Ровным, бесцветным голосом он скучно рассказывал историю и несколько оживлялся только тогда, когда оправдывал жестокость царей. Говорил он, засунув руки глубоко в карманы, но тут медленно вытаскивал левую руку, поднимал палец, загнутый крючком, на уровень плеча и внушал:
— Пётр Великий был жесток, но этого требовали обстоятельства.
В его сухом изложении история заинтересовала меня обилием страшного. Должно быть, я на уроках Новака особенно подчёркивал факты жестокости, — выслушав ответы мои, он утвердительно кивал головою:
— Так. Именно — так. Царь Иван Грозный был вынужденно жесток, чего требовали обстоятельства эпохи. Так.
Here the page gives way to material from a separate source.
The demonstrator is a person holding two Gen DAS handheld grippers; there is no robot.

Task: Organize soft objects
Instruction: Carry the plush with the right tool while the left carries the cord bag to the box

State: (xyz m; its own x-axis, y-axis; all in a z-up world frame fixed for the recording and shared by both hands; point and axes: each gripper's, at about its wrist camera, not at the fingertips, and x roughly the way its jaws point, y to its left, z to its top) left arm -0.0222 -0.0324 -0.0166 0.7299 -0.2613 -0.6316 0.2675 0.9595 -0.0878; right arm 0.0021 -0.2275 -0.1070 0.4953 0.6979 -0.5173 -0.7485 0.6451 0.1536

Иногда он ставил меня в пример ученикам, и это усиливало неприязнь гимназистов ко мне.
Я был в шестом классе, когда Новак, встретив меня на улице, предложил мне зайти к нему.
— Вечерком, завтра, попозднее, — вполголоса добавил он.
Он жил во флигеле, среди сада, нахлебником у какой-то осанистой безмолвной старухи. Его полутёмная комната была завалена книгами, среди её огромный стол, тоже нагруженный кучами книг, у стены кровать, в углу шкаф для платья. В саду, во тьме, лениво сыпался тёплый дождь, странно звенела листва деревьев; этот суховатый, шёлковый звук показался мне совершенно необходимым в комнате Новака, всегда наполняющим её сумрак. В открытое окно влетали серые бабочки и кружились над столом, над лампой, прикрытой зелёным абажуром.